> Task details
Set down each line from the start of the material exactly, please, up to and including the one that contains "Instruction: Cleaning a".

> Data for this task
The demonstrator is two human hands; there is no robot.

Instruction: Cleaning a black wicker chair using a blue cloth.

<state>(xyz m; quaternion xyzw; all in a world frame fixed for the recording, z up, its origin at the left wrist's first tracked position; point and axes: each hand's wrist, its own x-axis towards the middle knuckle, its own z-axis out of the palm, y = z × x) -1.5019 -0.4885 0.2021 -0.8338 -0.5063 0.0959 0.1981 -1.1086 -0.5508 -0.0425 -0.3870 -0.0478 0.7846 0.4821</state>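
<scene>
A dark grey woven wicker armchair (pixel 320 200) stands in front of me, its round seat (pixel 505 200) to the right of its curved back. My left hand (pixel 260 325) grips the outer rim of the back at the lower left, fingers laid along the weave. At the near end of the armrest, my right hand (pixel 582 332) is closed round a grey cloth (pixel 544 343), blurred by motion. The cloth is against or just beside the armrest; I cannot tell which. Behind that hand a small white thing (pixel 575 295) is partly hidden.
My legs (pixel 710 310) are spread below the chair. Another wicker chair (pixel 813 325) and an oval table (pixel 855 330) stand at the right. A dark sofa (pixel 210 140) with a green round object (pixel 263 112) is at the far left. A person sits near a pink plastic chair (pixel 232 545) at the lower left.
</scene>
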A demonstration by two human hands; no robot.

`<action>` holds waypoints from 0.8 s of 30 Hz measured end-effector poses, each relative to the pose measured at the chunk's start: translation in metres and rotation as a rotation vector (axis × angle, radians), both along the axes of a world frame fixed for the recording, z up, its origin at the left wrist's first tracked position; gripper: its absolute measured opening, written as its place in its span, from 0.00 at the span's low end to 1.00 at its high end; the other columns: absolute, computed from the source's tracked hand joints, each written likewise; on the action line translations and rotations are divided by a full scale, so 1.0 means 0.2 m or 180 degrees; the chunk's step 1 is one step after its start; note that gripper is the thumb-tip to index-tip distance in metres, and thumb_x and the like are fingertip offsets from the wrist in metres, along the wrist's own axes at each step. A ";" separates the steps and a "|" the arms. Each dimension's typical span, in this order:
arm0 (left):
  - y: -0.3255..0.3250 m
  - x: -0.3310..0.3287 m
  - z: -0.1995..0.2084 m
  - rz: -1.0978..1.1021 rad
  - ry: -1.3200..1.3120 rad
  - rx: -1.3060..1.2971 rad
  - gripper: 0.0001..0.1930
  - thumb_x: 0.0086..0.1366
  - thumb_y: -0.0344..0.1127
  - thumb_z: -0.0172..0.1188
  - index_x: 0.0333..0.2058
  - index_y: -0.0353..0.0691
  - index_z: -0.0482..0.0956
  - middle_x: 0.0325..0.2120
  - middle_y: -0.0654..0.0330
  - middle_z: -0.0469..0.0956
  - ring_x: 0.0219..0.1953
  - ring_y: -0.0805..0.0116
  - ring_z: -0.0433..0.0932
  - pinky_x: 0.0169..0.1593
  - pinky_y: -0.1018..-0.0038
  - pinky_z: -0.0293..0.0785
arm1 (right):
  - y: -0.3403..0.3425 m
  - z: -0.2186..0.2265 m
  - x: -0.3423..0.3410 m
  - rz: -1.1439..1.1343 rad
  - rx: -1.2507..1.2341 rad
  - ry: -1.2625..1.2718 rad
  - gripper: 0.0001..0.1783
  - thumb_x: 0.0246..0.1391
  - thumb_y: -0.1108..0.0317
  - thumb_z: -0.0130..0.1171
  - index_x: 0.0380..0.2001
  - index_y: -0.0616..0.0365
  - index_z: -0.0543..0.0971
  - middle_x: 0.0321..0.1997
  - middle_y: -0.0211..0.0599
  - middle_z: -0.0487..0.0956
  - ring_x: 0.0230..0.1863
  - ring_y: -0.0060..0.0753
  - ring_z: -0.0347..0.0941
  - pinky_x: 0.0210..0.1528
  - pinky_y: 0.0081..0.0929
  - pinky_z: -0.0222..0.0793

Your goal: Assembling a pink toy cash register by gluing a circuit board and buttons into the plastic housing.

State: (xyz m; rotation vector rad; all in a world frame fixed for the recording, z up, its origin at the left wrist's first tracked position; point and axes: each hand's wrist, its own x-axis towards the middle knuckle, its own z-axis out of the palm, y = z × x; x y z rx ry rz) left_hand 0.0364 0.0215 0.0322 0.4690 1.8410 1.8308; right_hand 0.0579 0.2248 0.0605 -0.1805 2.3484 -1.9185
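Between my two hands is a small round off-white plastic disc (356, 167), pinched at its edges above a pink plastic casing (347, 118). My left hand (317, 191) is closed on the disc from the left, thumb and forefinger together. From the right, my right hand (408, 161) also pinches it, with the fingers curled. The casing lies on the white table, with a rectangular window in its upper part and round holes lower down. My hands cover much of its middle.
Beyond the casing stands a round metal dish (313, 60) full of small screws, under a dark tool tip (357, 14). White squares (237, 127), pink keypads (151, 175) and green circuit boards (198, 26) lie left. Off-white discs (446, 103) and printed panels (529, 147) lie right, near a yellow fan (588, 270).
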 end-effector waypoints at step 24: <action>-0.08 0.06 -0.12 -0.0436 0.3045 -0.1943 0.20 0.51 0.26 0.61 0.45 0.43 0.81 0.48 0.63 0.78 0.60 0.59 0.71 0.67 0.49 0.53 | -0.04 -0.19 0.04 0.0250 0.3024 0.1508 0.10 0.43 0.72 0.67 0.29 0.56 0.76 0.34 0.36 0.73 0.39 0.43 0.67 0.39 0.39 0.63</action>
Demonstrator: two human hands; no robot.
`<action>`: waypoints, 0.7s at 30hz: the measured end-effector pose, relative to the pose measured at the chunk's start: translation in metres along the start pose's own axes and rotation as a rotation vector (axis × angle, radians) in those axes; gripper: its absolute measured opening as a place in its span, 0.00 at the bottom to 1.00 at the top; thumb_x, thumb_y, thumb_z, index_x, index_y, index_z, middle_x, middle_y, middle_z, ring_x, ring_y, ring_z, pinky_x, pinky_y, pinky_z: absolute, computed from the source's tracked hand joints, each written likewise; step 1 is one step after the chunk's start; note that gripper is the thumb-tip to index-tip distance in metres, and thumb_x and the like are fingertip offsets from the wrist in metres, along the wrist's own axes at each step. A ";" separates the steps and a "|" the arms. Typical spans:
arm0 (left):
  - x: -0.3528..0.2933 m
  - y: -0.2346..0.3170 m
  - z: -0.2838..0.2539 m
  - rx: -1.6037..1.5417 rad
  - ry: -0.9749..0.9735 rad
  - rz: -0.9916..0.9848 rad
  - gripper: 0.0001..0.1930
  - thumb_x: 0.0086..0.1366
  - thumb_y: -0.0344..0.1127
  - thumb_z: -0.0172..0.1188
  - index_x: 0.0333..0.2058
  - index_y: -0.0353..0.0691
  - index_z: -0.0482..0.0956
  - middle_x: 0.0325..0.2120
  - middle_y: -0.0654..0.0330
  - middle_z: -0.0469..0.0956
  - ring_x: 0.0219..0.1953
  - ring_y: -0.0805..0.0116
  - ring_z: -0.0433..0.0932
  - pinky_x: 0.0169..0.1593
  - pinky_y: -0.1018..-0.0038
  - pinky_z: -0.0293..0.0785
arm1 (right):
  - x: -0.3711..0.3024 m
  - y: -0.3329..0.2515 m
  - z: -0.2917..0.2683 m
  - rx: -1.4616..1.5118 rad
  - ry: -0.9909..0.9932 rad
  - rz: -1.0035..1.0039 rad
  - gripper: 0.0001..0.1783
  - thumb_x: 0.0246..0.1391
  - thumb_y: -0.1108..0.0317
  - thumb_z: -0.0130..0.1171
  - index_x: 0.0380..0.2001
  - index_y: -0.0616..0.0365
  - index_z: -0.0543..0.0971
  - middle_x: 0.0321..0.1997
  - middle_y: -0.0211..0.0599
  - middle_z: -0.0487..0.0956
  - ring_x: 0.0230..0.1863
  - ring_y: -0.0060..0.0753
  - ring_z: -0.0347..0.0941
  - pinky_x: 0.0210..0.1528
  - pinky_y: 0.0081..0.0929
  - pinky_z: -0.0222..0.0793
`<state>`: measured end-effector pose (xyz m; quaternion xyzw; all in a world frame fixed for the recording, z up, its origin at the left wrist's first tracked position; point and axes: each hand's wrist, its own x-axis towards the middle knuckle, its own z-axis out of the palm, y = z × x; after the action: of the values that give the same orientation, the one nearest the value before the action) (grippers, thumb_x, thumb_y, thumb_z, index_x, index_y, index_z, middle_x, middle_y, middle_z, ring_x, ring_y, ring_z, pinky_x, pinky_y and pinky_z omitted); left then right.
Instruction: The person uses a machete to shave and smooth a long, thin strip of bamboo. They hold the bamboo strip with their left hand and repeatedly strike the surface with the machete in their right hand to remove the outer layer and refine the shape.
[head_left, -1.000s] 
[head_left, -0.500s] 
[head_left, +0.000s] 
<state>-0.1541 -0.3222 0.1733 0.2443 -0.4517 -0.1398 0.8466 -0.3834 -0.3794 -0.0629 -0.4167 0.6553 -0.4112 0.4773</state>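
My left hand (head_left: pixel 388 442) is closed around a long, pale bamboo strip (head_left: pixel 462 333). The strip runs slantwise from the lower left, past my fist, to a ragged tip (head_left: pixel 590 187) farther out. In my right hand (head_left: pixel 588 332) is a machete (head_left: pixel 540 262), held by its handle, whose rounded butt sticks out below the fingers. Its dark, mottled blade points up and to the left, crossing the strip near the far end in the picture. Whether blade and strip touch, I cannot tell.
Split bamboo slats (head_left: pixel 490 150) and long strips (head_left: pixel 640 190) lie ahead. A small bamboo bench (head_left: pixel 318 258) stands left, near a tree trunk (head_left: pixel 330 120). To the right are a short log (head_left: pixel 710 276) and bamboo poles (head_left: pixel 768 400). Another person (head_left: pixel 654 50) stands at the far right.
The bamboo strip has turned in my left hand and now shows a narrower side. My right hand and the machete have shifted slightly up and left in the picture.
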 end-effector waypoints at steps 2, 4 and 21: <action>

> Answer to the problem
The demonstrator is two human hands; there is no robot.

Instruction: Cleaning a black wicker chair using a blue cloth.

Nothing more belongs to this answer.